Wednesday, September 18, 2013

Area death

Ralph C. "R.C." Hamilton Jr., 87, of Marion, died Sept. 17, 2013, at Livingston Hospital in Salem. Gilbert Funeral Home in Marion is handling arrangements.

Beshear: Kentucky will seek flexibility on greenhouse gas rules

Kentucky will press federal officials for flexibility in meeting greenhouse gas emission rules as the state tries to preserve coal jobs and keep electricity prices down, Gov. Steve Beshear said Tuesday. Federal rules aimed at reducing carbon dioxide emissions from power plants will hit hard in Kentucky, which gets more than 92 percent of its electricity from coal-fired power plants, is a major coal producer and has many energy-intensive industries.

For the full story, visit The Herald Leader online.

Tuesday, September 17, 2013

Local bank warns of debit card scam

Farmers Bank & Trust Co. is warning its customers about a debit card scam that on Tuesday apparently began targeting possible customers of the local bank.

Executive Vice President Chris Cook said the bank is aware of a handful of calls made to residents telling them their debit card has been suspended. The automated call, with a caller ID that shows the numbers 5595, asks for the cardholder to enter their 16-digit account number, the expiration date of the card and a PIN number in order to reactivate the card.
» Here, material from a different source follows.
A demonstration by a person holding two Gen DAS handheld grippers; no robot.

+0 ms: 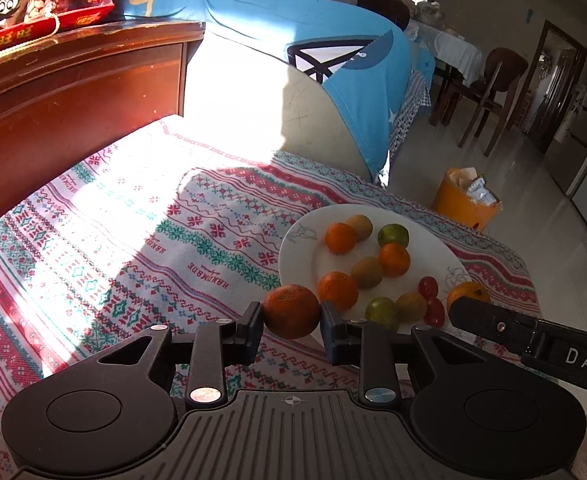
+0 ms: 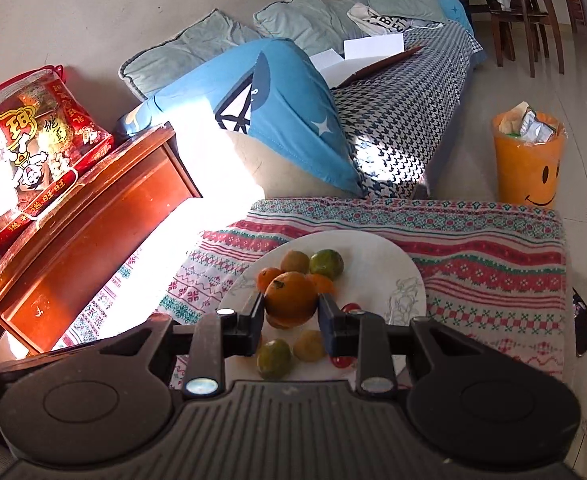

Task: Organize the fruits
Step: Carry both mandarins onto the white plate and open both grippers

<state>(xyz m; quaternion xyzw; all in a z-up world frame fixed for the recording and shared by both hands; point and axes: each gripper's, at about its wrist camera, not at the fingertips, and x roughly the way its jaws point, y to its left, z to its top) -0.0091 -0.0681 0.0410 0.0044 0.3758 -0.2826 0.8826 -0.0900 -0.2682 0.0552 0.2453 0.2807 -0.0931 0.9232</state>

“It’s definitely not us calling,” Cook said of the bank.

As of early Tuesday afternoon, Cook said only one of the calls the bank is aware of was made to an actual customer of the institution. That proves, Cook said, that the bank’s security has not been compromised and that the scammers are simply phishing for potential victims from contact information gathered from sources outside of the bank.

Cook said both Marion Police Department and Crittenden County Sheriff’s Department have been notified of the scheme.

If an Farmers Bank customer provides the information requested and then realizes it is part of a scam, they should immediately call the bank to have the card suspended.

How about some chicken or ribs for lunch today?

Friday, September 13, 2013

Paducah road work to affect overnight traffic

A contractor for the Kentucky Transportation Cabinet plans a night concrete pour along a section of U.S. 60/Irvin Cobb Drive along Paducah’s southside starting Tuesday.

Traffic is already restricted with two-way traffic along this section of U.S. 60 from the Bridge Street intersection at mile-point 16.4 to just east of the Interstate 24 Downtown Business Loop/John Puryear Drive intersection at mile-point 17.8.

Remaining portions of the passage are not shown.